Gracias a una nueva teoría, científicos del Southwest Research Institute han conseguido reconciliar la diversidad de las propiedades físicas de las cuatro grandes lunas de Júpiter (los satélites galileanos: Ío, Europa, Ganímedes y Calisto) con su formación a partir de un único disco de gas y partículas alrededor del planeta.

Los cálculos realizados por Robin M. Canup y William R. Ward muestran que un período prolongado de crecimiento a partir de un disco de materia con escasa cantidad de gas puede explicar algunas de las características principales de los satélites jovianos, como su composición, la poco usual estructura interna de Calisto (el más alejado del planeta), y su capacidad de supervivencia.

Los investigadores saben desde hace tiempo que la densidad media de las lunas galileanas se reduce paulatinamente conforme nos alejamos de Júpiter. Esta tendencia indica una proporción creciente de hielo de baja densidad, de tal manera que los satélites más exteriores, Ganímedes y Calisto, contienen aproximadamente un 50 por ciento de roca y un 50 por ciento de hielo en su masa.

Las recientes visitas efectuadas por la sonda Galileo sobre Calisto sugieren que éste no posee un interior dividido en un núcleo central y un manto externo. Esto implica que tuvo que formarse lentamente, durante más de 100.000 años, manteniéndose lo bastante frío como para evitar una fusión a gran escala.
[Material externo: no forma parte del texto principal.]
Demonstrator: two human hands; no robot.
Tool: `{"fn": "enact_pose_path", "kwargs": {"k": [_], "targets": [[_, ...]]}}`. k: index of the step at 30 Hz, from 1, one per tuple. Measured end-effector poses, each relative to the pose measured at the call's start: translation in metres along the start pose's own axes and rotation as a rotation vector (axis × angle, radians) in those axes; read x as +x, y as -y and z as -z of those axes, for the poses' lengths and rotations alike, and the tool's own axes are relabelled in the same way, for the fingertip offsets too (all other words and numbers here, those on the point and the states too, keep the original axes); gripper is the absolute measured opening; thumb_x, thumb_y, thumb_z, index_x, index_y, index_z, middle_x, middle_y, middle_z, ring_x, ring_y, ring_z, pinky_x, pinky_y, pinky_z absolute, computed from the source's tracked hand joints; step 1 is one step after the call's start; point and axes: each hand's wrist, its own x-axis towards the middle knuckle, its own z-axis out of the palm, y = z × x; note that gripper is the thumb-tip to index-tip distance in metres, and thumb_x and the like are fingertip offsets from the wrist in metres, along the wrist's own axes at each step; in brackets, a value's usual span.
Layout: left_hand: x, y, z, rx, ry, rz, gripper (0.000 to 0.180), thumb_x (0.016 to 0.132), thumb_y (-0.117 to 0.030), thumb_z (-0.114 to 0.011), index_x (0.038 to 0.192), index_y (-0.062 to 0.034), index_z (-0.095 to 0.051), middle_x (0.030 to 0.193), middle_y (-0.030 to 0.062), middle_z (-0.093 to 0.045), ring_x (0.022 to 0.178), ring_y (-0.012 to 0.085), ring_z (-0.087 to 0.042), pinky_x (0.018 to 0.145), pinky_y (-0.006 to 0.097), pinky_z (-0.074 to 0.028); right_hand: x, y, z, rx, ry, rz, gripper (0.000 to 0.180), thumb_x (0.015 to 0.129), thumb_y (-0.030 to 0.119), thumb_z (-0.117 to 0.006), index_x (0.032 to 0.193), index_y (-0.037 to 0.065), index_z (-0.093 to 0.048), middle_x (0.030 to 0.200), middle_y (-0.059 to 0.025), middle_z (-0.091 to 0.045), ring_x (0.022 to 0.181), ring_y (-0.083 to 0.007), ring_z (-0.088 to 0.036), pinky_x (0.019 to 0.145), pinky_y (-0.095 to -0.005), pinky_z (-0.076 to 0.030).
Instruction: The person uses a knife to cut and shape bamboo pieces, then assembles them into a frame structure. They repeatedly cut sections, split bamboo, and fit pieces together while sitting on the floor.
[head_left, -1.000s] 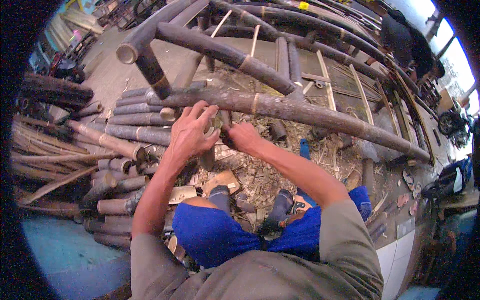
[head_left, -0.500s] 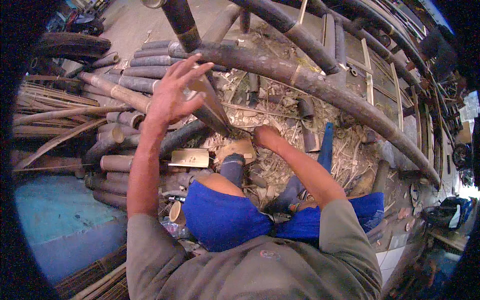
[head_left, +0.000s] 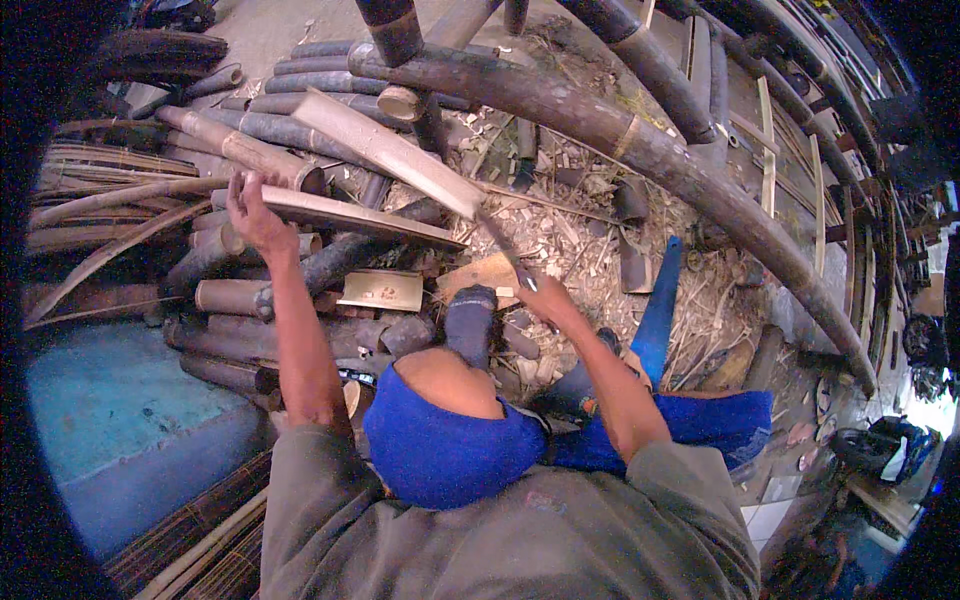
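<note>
My left hand (head_left: 262,215) is closed at the left end of a split bamboo piece (head_left: 350,218), which slants down toward the middle. A second split half (head_left: 390,150) lies apart above it, its pale inner face showing and its lower end by a blade. My right hand (head_left: 548,300) grips the handle of a large knife (head_left: 497,238), whose dark blade points up and left. Below the blade, near my foot, rests a pale wooden block (head_left: 480,278). A short split bamboo piece (head_left: 382,291) with chips in it lies to the left.
A thick bamboo pole (head_left: 560,125) crosses ahead of me, with other poles joined to it. Cut bamboo lengths (head_left: 235,296) are stacked at left, beside a blue surface (head_left: 130,430). Shavings (head_left: 590,240) litter the ground. My knees in blue shorts (head_left: 450,440) are close by.
The bamboo near the middle now shows as two separate halves. My left hand has moved left and down, from open to closed. The knife blade now shows clearly, and my right hand sits slightly lower.
</note>
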Motion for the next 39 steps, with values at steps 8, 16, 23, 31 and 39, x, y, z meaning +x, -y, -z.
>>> {"fn": "enact_pose_path", "kwargs": {"k": [8,16,23,31,39], "targets": [[-0.043,-0.004,-0.025,0.109,0.033,-0.155,0.063,0.088,-0.013,-0.066,0.142,0.0025,-0.038,0.141,0.0171,-0.042,0.127,0.0271,-0.045,0.110,0.039,-0.038,-0.020,-0.031,-0.018,0.124,-0.190,-0.032,0.035,0.092,0.034,-0.062,0.081,0.000,-0.061,0.059,-0.0097,-0.061,0.052,-0.0207,-0.062,0.054,-0.0378,-0.050],[-0.090,-0.041,-0.087,0.034,0.443,-0.031,0.020,0.094,-0.010,-0.069,0.112,-0.0022,-0.064,0.098,0.0011,-0.068,0.088,0.0090,-0.060,0.079,0.025,-0.049,-0.077,0.074,0.011,0.221,-0.387,0.292,0.031,0.096,0.029,-0.062,0.092,-0.001,-0.058,0.064,-0.0092,-0.061,0.055,-0.0199,-0.062,0.054,-0.0384,-0.047],[-0.126,-0.064,-0.092,0.234,0.607,-0.054,0.026,0.097,-0.017,-0.067,0.116,-0.0002,-0.062,0.094,0.0039,-0.068,0.086,0.0092,-0.056,0.077,0.026,-0.048,-0.139,0.195,0.077,0.136,-0.355,0.509,0.034,0.097,0.033,-0.060,0.101,-0.001,-0.056,0.076,-0.0255,-0.064,0.073,-0.0468,-0.065,0.065,-0.0531,-0.049],[-0.146,-0.086,-0.083,0.367,0.722,0.021,0.026,0.099,-0.026,-0.064,0.115,-0.0056,-0.064,0.085,0.0088,-0.069,0.077,0.0138,-0.061,0.070,0.029,-0.049,-0.133,0.221,0.076,0.002,-0.393,0.686,0.030,0.095,0.026,-0.061,0.100,-0.003,-0.055,0.077,-0.0281,-0.065,0.073,-0.0462,-0.067,0.064,-0.0550,-0.052],[-0.150,-0.072,-0.081,0.249,0.673,0.012,0.024,0.097,-0.021,-0.066,0.112,-0.0022,-0.067,0.085,0.0087,-0.071,0.076,0.0125,-0.063,0.069,0.030,-0.051,-0.129,0.216,0.068,-0.054,-0.458,0.712,0.025,0.095,0.023,-0.062,0.101,-0.001,-0.057,0.079,-0.0275,-0.065,0.074,-0.0477,-0.065,0.063,-0.0531,-0.050]]}}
Se ha calculado que la masa combinada de los satélites implica la disponibilidad para su formación de al menos un 2 por ciento de la masa de Júpiter en forma de hielo y roca. Los modelos previos asumían que los satélites se formaron a partir de un disco que giraba en torno a Júpiter y que contenía de forma constante este 2 por ciento de masa. Ello supondría que el disco se formó primero y las lunas después, en su interior. Sin embargo, las temperaturas en tan masivo disco habrían sido demasiado altas como para retener el hielo en la región donde se encuentran Ganímedes y Calisto, proporcionando tiempos de formación de apenas 1.000 años (demasiado cortos). Además, la interacción gravitatoria entre los satélites y el disco habría provocado la paulatina caída de los primeros sobre la atmósfera del planeta, destruyéndolos.

El modelo del Southwest Research Institute, en cambio, no requiere que la masa total necesaria para formar los satélites se encuentre en el disco desde el primer momento. El material pudo ser enviado a este último lentamente, durante un período de tiempo prolongado. Ello pudo ocurrir durante el propio crecimiento de Júpiter: su atracción gravitatoria fue suficiente para atraer gas y partículas dispersos en la órbita solar, atrapándolos a su alrededor.

Según el nuevo modelo, pues, los satélites crecen gradualmente a medida que entra materia en el disco. Los sólidos se acumulan rápidamente en una órbita determinada, mientras que los gases se extienden radialmente y mantienen una baja densidad. Es en este disco donde las temperaturas son lo bastante bajas como para que aparezca hielo de forma natural en la región de Ganímedes y Calisto. Estas lunas crecerán a lo largo de periodos largos, entre 100.000 y 1 millón de años.